Location & history
The National Museum of World War II Aviation is located in Colorado Springs, adjacent to the runways of the Colorado Springs Airport and not far from the Peterson Air & Space Museum. The museum opened its doors to the public in October 2012 with a mission to provide a unique educational experience about the importance of American aviation during the World War II. It was also recognized by the US Congress as America’s National World War II Aviation Museum.
National Museum of World War II Aviation
|755 Aviation Way, Colorado Springs, CO 80916, USA|
The museum exhibits about 25 warbirds, most of them fully restored to a flying condition, including the North American B-25J Mitchell used in the movie “Pearl Harbor” with Ben Affleck. Some of the other aircraft on display include a Grumman F3F-2 Flying Barrel, Howard DGA-15 (GH-2 Nightingale), Stinson L-5B Sentinel, North American T-6G Texan, Cessna L-19 Bird Dog, Fairchild PT-19 Cornell, General Motors TBM Avenger, and Grumman F7F Tigercat.
Lockheed P-38F Lightning “White 33”
Several of the aircraft displayed are on loan from private collectors around the country. This includes the Lockheed P-38F Lightning “White 33”, a crown jewel in the museum’s collection.

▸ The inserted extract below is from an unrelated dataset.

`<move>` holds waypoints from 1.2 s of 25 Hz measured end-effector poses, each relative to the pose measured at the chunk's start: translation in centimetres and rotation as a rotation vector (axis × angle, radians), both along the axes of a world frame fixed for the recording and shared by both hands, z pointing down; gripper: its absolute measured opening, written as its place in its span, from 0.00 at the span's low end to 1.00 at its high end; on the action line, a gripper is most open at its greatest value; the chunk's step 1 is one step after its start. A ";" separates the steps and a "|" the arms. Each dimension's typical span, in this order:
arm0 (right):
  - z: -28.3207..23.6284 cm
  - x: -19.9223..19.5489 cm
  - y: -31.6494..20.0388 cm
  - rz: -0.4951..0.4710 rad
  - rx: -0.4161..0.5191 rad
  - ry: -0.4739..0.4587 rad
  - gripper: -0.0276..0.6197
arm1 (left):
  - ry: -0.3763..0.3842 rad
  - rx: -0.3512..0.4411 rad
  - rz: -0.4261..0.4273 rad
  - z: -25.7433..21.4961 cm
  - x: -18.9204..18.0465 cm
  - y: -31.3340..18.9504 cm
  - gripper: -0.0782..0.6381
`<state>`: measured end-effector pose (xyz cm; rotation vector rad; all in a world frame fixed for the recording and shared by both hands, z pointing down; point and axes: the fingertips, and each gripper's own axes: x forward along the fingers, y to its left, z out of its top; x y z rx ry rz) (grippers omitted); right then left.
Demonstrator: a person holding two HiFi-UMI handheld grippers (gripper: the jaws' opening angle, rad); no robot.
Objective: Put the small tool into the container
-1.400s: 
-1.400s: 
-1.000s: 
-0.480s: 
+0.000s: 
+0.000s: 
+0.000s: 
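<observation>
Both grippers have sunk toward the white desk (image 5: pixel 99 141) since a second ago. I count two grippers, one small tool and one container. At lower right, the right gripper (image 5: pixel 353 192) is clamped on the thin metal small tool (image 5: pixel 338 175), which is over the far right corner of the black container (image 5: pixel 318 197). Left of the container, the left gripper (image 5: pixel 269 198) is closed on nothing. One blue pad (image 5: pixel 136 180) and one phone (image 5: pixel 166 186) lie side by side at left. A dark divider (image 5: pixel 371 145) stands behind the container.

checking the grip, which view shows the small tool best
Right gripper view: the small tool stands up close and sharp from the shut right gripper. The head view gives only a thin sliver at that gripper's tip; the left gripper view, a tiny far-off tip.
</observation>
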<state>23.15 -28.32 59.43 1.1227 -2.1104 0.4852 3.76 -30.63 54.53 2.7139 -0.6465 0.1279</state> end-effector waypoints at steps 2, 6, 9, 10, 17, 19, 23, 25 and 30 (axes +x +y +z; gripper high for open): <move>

It is one of the 10 airworthy Lightings today, one of the two with functioning turbochargers, and the actual veteran of World War II in the Pacific Theater. It was recovered from Papua New Guinea where it was buried after the war with other surplus aircraft. After a long restoration by WestPac Restorations it took to the skies once again on October 29, 2016.
WestPac Restorations, located in a hangar adjacent to the museum, is one of the foremost restoration facilities for WWII aircraft. It was co-founded by Bill Klaers who is also the President of National Museum of World War II Aviation. Museum visitors can tour the WestPac’s restoration hangar and experience first-hand the maintenance and restoration process for historic warbirds owned by the museum or private clients. During our tour we were able to see a General Motors TBM Avenger, Republic P-47D Thunderbolt, Douglas A-1E Skyraider, Douglas SBD-4 Dauntless, Grumman F7F Tigercat and a very early restoration phase of a Chance-Vought F4U-4 Corsair.
Aviation artifacts and documents
The National Museum of World War II Aviation also houses an extensive collection of more than 3,000 artifacts and historical documents. This also includes a fully functional link trainer, designed by Edwin Link and used to train thousands of US and Allied pilots during the World War II. The facility also displays several 1940s-era military vehicles, including a M2A1 Half-track and a M3A1 Scout Car. In the coming years the museum plans to expand and use modern technologies to provide a more immersive and interactive educational experience. If you have more time to spare you could also visit the nearby Peterson Air & Space Museum or stop for a quick bite at The Airplane Restaurant inside of a former Boeing KC-97 Stratofreighter.